──────── Data listing ────────

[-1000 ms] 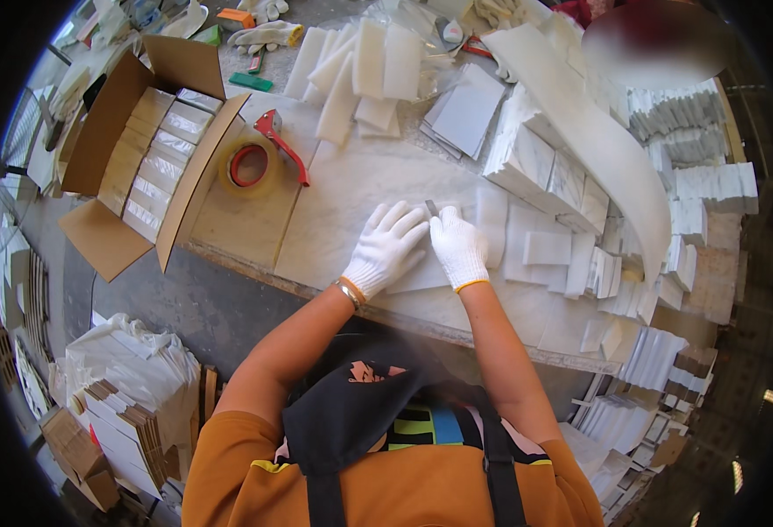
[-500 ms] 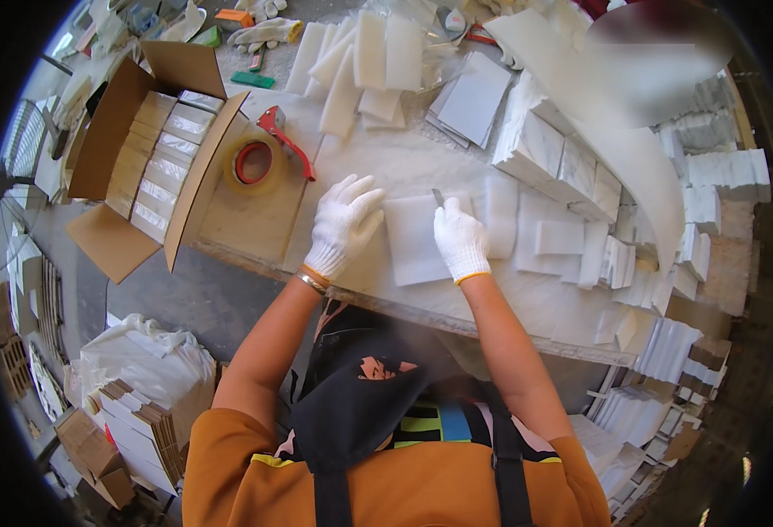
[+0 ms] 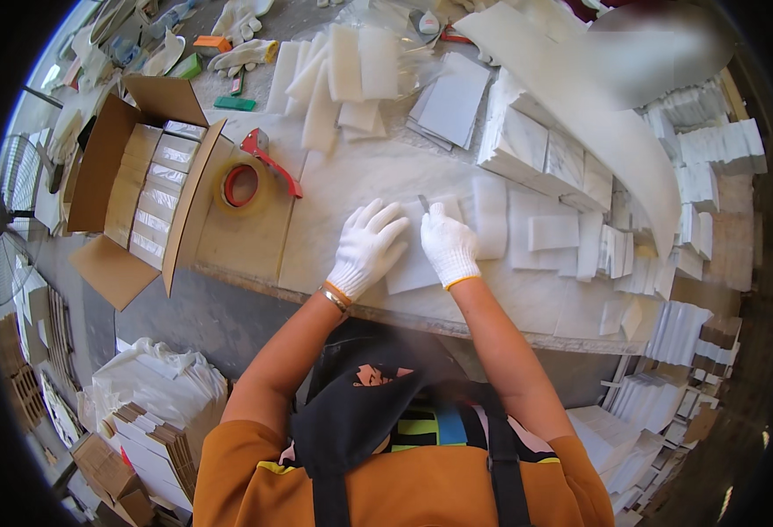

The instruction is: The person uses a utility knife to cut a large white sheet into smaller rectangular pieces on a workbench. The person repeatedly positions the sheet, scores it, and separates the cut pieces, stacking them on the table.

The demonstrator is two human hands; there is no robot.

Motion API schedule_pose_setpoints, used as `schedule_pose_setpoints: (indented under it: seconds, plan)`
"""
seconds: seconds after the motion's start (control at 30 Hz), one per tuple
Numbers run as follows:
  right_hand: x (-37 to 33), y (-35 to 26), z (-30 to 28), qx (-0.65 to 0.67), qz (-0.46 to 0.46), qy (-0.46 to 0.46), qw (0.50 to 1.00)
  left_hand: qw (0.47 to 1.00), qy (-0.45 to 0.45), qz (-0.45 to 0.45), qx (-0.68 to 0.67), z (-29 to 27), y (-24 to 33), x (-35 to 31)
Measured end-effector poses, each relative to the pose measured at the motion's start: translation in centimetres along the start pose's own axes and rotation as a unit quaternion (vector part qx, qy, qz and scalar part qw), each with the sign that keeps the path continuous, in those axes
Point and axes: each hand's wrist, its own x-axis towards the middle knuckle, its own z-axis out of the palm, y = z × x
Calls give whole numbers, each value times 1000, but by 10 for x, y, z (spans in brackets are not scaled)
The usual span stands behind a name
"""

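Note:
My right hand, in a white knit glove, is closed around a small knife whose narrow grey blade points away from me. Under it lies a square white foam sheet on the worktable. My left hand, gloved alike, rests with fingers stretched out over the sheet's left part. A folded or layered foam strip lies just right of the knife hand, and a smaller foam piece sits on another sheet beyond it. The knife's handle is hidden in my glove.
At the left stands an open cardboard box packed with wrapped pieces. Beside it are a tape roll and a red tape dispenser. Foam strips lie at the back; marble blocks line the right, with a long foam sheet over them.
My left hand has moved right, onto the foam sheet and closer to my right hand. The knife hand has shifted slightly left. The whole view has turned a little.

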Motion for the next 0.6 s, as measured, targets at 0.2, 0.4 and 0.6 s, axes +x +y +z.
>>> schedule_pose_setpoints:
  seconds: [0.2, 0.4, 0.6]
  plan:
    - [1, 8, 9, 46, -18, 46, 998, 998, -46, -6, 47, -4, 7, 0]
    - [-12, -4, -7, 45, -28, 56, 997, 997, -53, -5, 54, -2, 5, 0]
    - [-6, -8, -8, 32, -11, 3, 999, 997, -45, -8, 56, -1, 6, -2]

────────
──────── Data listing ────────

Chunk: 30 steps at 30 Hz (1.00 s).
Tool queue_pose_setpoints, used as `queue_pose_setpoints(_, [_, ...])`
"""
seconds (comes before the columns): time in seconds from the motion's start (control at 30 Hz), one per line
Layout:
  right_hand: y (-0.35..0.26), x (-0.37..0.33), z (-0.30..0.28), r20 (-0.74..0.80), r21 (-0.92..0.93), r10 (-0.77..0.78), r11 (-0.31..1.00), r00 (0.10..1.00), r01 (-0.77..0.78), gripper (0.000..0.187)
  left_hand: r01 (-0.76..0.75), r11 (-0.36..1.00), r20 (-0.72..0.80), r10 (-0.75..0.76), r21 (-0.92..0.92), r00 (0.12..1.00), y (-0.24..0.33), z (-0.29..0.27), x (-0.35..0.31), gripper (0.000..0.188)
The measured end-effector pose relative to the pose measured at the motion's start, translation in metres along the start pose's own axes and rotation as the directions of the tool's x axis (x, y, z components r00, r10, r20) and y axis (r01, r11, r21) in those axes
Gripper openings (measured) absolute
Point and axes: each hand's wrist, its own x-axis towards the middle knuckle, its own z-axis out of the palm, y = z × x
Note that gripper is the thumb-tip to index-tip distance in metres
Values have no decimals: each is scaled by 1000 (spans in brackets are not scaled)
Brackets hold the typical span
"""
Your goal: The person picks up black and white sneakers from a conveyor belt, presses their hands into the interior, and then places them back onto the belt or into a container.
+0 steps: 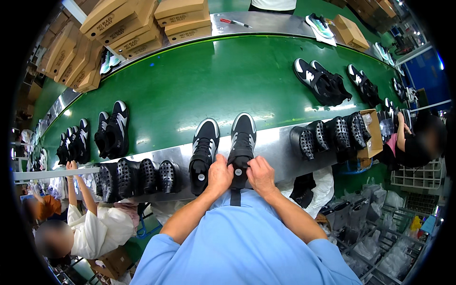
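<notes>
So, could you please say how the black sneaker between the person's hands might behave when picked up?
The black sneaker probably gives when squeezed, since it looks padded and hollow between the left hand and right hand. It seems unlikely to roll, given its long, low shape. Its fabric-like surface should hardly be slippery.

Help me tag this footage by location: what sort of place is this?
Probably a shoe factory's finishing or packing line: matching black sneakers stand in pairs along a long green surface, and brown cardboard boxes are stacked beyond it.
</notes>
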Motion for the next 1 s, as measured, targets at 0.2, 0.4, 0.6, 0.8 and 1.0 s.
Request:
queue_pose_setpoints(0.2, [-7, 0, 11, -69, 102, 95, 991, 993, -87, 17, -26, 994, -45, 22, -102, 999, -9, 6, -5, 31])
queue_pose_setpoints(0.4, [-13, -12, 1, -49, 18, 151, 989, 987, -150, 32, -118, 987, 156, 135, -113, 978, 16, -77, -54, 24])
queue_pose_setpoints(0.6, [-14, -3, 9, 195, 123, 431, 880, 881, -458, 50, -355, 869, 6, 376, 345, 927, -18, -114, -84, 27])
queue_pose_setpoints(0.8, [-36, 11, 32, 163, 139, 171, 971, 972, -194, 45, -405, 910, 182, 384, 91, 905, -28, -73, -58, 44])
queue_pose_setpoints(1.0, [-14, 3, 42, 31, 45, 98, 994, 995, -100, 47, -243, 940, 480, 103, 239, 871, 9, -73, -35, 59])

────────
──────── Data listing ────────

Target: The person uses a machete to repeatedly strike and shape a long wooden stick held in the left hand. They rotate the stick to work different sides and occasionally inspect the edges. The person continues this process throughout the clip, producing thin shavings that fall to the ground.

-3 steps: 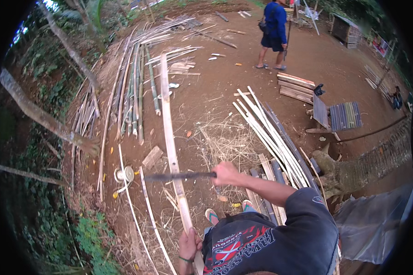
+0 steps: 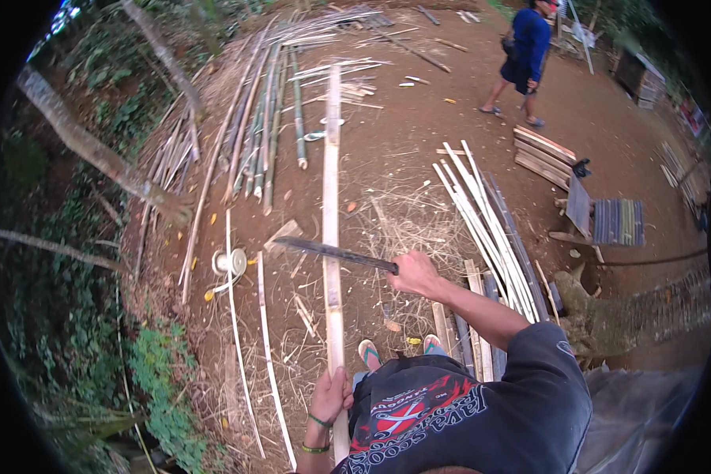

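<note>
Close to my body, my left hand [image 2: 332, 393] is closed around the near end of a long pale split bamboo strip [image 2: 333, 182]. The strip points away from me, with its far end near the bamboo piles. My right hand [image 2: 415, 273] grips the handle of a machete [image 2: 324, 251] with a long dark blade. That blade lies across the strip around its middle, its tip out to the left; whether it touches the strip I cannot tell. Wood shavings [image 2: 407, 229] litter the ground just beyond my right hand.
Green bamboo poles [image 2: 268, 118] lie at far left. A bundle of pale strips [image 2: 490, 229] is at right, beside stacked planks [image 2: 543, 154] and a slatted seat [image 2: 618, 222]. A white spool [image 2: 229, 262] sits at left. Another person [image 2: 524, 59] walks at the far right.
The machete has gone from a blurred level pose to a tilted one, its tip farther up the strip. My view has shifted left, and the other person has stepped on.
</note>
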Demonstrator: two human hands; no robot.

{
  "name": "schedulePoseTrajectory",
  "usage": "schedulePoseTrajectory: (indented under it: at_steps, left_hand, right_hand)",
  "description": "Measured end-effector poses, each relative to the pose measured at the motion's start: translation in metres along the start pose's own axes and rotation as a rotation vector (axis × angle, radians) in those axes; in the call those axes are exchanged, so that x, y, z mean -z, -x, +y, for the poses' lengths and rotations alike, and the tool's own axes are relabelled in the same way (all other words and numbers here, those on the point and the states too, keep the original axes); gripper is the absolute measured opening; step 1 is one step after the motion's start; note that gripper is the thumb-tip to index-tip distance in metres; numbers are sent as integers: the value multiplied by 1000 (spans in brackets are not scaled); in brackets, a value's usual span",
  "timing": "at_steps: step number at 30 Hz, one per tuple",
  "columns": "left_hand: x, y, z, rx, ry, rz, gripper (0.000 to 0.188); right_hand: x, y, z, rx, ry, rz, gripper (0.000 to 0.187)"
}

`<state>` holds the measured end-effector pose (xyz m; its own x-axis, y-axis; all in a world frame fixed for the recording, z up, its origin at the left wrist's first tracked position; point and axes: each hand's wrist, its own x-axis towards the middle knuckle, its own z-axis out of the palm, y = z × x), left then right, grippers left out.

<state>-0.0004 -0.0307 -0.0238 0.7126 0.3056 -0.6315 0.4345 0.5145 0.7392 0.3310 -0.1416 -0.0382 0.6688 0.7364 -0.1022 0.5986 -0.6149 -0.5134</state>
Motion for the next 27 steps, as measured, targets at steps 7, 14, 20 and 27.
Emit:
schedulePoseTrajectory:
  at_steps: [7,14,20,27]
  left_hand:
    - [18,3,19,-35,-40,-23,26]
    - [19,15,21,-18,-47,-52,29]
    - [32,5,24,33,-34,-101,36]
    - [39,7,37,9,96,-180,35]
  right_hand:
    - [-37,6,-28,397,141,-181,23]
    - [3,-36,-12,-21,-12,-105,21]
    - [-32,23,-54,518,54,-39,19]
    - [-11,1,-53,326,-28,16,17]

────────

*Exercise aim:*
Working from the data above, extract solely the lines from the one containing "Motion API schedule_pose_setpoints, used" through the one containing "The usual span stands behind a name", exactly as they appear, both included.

*Answer area:*
Motion API schedule_pose_setpoints, used as `schedule_pose_setpoints: (indented under it: seconds, plan)`
"""
seconds: seconds after the motion's start (control at 30 Hz), one per tuple
Numbers run as follows:
  right_hand: x (-37 to 33), y (-35 to 26), z (-30 to 28), qx (-0.65 to 0.67), qz (-0.46 to 0.46), qy (-0.46 to 0.46), qw (0.50 to 1.00)
  left_hand: qw (0.47 to 1.00), qy (-0.45 to 0.45), qz (-0.45 to 0.45), qx (-0.68 to 0.67), z (-29 to 27), y (-24 to 33), x (-35 to 31)
Measured end-effector poses, each relative to the pose measured at the motion's start: translation in centimetres along the start pose's own axes and rotation as a unit quaternion (vector part qx, qy, qz and scalar part qw), each with the sign that keeps the path continuous, in those axes
Point and axes: each hand's wrist, its own x-axis towards the middle knuckle, its own z-axis out of the palm, y = z × x
Calls give whole numbers, each value times 1000, but by 10 for x, y, z (spans in brackets are not scaled)
The usual span stands behind a name

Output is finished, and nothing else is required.